Data records

◇ ◇ ◇ ◇

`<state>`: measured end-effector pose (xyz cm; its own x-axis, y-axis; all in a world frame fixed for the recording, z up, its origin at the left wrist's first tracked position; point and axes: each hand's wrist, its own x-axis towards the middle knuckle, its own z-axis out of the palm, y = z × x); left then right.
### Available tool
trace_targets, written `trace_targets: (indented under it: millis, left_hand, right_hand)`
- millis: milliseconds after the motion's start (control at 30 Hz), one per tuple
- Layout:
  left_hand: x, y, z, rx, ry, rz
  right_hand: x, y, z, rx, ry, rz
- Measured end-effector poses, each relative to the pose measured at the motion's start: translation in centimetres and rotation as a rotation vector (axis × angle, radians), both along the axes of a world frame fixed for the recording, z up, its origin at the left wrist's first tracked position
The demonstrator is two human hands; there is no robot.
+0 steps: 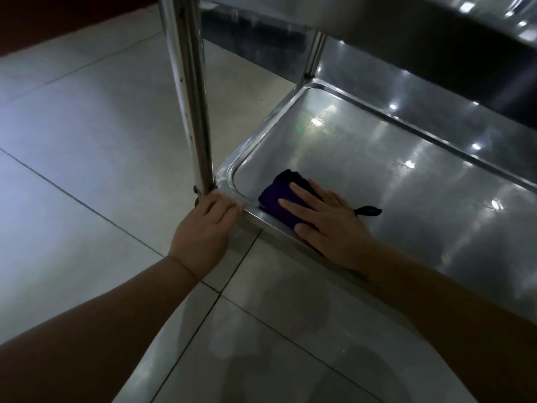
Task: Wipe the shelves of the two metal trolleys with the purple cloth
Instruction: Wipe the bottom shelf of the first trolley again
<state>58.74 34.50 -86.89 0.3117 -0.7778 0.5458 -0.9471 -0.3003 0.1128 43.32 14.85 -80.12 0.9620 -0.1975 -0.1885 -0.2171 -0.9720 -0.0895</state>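
Observation:
The bottom shelf (392,175) of a shiny metal trolley fills the right half of the view, with a raised rim around it. The folded purple cloth (279,196) lies in the shelf's near left corner. My right hand (328,219) presses flat on the cloth, fingers spread and pointing left. A small black loop (367,211) of the cloth sticks out behind that hand. My left hand (209,225) grips the shelf's corner rim at the foot of the upright post (191,91).
A higher shelf (436,27) of the same trolley overhangs at the top right. A second post (313,53) stands at the shelf's far left corner. Pale floor tiles (87,141) spread to the left and below.

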Motion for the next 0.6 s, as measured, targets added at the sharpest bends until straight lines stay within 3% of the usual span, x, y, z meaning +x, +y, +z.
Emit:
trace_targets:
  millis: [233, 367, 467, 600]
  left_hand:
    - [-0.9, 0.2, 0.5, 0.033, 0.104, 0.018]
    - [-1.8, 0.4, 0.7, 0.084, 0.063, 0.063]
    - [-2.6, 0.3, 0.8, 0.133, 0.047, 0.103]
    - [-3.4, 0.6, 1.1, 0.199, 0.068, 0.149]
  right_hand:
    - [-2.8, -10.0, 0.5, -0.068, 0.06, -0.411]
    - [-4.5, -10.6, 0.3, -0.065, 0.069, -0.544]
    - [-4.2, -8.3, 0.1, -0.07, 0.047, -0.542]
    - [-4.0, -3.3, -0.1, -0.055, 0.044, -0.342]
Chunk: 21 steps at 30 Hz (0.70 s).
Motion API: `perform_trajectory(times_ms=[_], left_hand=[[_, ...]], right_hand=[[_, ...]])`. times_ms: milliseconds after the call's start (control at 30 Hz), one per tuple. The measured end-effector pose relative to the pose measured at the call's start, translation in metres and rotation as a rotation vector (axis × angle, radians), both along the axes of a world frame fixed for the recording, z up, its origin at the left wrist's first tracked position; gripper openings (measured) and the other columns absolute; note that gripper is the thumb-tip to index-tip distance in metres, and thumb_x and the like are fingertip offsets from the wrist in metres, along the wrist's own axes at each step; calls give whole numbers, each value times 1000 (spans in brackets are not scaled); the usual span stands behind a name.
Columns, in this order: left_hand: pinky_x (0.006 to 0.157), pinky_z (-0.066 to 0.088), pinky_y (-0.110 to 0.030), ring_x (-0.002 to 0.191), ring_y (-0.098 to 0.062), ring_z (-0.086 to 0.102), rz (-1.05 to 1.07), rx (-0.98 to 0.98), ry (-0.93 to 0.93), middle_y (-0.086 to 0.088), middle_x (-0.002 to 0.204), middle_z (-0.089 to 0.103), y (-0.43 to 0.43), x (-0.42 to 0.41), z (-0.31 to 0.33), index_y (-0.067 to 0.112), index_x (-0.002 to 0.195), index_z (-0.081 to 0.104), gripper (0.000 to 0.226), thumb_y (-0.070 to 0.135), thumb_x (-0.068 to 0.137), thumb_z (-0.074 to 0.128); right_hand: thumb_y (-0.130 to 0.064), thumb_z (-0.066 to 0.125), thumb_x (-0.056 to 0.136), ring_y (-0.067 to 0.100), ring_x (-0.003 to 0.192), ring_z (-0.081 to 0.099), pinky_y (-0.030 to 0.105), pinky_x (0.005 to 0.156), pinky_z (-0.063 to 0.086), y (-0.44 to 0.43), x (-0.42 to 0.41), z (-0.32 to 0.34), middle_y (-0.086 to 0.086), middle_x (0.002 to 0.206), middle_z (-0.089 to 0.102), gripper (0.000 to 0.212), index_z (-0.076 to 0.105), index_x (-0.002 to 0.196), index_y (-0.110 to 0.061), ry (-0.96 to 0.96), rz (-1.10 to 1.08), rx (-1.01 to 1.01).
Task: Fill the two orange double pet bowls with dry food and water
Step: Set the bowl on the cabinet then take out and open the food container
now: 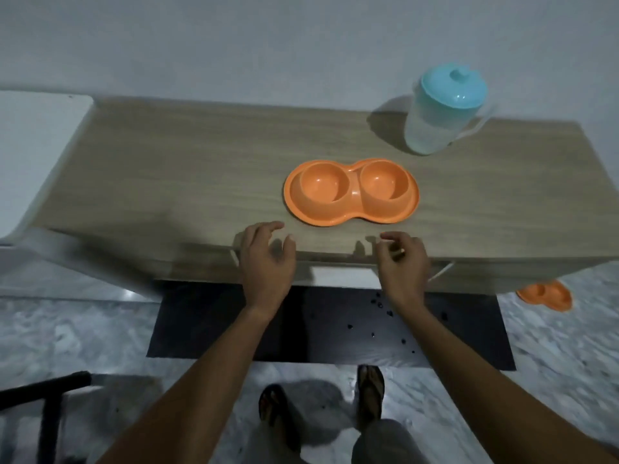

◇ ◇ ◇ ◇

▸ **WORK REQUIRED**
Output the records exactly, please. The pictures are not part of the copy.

▸ **REPLY**
`<state>`: measured end-effector pose (xyz cm; its own x-axis, y-axis; all in a world frame fixed for the recording, z up, its origin at the left wrist's first tracked position; point and axes: each hand's wrist, its own x-axis towards the middle knuckle, its own z-axis out of the palm, y = z × x); left then right.
### Available tool
trace_targets, written `trace_targets: (indented under it: millis, left_hand, right_hand)`
- millis: milliseconds after the motion's start (control at 30 Hz), one per tuple
- Layout:
  left_hand: x, y, z, rx, ry, rz
  right_hand: x, y, z, rx, ry, rz
- Measured end-effector poses, each relative to the pose measured at the motion's start: translation in centimetres and rotation as a rotation vector (axis × angle, radians), both along the axes of a world frame fixed for the recording, z up, its origin at the left wrist's first tracked position
The demonstrator is two human hands; there is no robot.
+0 steps: 
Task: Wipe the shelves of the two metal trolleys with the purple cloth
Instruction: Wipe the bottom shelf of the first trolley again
<state>58.74 34.50 -86.89 0.3117 -0.7778 0.5458 -0.9471 -0.3003 0.1128 43.32 14.85 -80.12 0.9620 -0.1975 -0.1885 -0.2171 -0.9720 -0.0895</state>
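Observation:
The bottom shelf (392,175) of a shiny metal trolley fills the right half of the view, with a raised rim around it. The folded purple cloth (279,196) lies in the shelf's near left corner. My right hand (328,219) presses flat on the cloth, fingers spread and pointing left. A small black loop (367,211) of the cloth sticks out behind that hand. My left hand (209,225) grips the shelf's corner rim at the foot of the upright post (191,91).
A higher shelf (436,27) of the same trolley overhangs at the top right. A second post (313,53) stands at the shelf's far left corner. Pale floor tiles (87,141) spread to the left and below.
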
Motion for the next 0.6 s, as measured, targets added at the sharpest bends until straight lines stay within 3% of the usual span, x, y, z meaning +x, +y, +z.
Emit:
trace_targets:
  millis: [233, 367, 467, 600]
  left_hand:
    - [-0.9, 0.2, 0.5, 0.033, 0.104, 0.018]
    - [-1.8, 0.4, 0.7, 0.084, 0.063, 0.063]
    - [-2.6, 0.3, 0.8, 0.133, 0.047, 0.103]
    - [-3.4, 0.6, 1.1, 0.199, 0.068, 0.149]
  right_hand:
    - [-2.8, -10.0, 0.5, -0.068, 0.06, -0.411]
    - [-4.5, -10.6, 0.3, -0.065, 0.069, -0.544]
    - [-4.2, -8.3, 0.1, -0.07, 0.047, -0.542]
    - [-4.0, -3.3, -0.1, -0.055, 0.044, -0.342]
Chunk: 21 steps at 30 Hz (0.70 s).
Motion API: `perform_trajectory(times_ms=[_], left_hand=[[_, ...]], right_hand=[[_, ...]])`. times_ms: milliseconds after the call's start (control at 30 Hz), one per tuple. The measured end-effector pose relative to the pose measured at the call's start, translation in metres and rotation as a rotation vector (axis × angle, radians), both along the axes of a world frame fixed for the recording, z up, its origin at the left wrist's first tracked position; gripper openings (measured) and the other columns absolute; note that gripper is the thumb-tip to index-tip distance in metres, and thumb_x and the like are fingertip offsets from the wrist in metres, along the wrist's own axes at each step; calls give whole numbers, each value times 1000 (spans in brackets are not scaled); the usual span stands behind a name.
Columns, in this order: left_hand: pinky_x (0.006 to 0.157), pinky_z (-0.066 to 0.088), pinky_y (-0.110 to 0.030), ring_x (-0.002 to 0.191), ring_y (-0.098 to 0.062), ring_z (-0.086 to 0.102), rz (-1.05 to 1.07), rx (-0.98 to 0.98), ry (-0.93 to 0.93), middle_y (-0.086 to 0.088), middle_x (-0.002 to 0.204), middle_z (-0.089 to 0.103), y (-0.43 to 0.43), x (-0.42 to 0.41), z (-0.31 to 0.33), index_y (-0.067 to 0.112), index_x (-0.002 to 0.195), index_z (-0.081 to 0.104), gripper (0.000 to 0.226), thumb_y (-0.070 to 0.135), thumb_x (-0.068 to 0.137), thumb_z (-0.074 to 0.128); right_hand: thumb_y (-0.130 to 0.064), thumb_z (-0.066 to 0.125), thumb_x (-0.056 to 0.136), ring_y (-0.067 to 0.100), ring_x (-0.003 to 0.192), ring_z (-0.081 to 0.099), pinky_y (-0.030 to 0.105), pinky_x (0.005 to 0.156), pinky_z (-0.063 to 0.086), y (-0.44 to 0.43), x (-0.42 to 0.41), z (-0.32 to 0.34), middle_y (-0.086 to 0.086), middle_x (0.002 to 0.206), middle_z (-0.089 to 0.102), gripper (0.000 to 0.212), index_z (-0.076 to 0.105), index_x (-0.002 to 0.196), index_y (-0.110 to 0.061), ry (-0.96 to 0.96), rz (-1.10 to 1.08), rx (-1.01 to 1.01).
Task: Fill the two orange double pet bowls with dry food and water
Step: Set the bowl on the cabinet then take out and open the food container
now: 

Work on this exercise is finished, so nothing remains.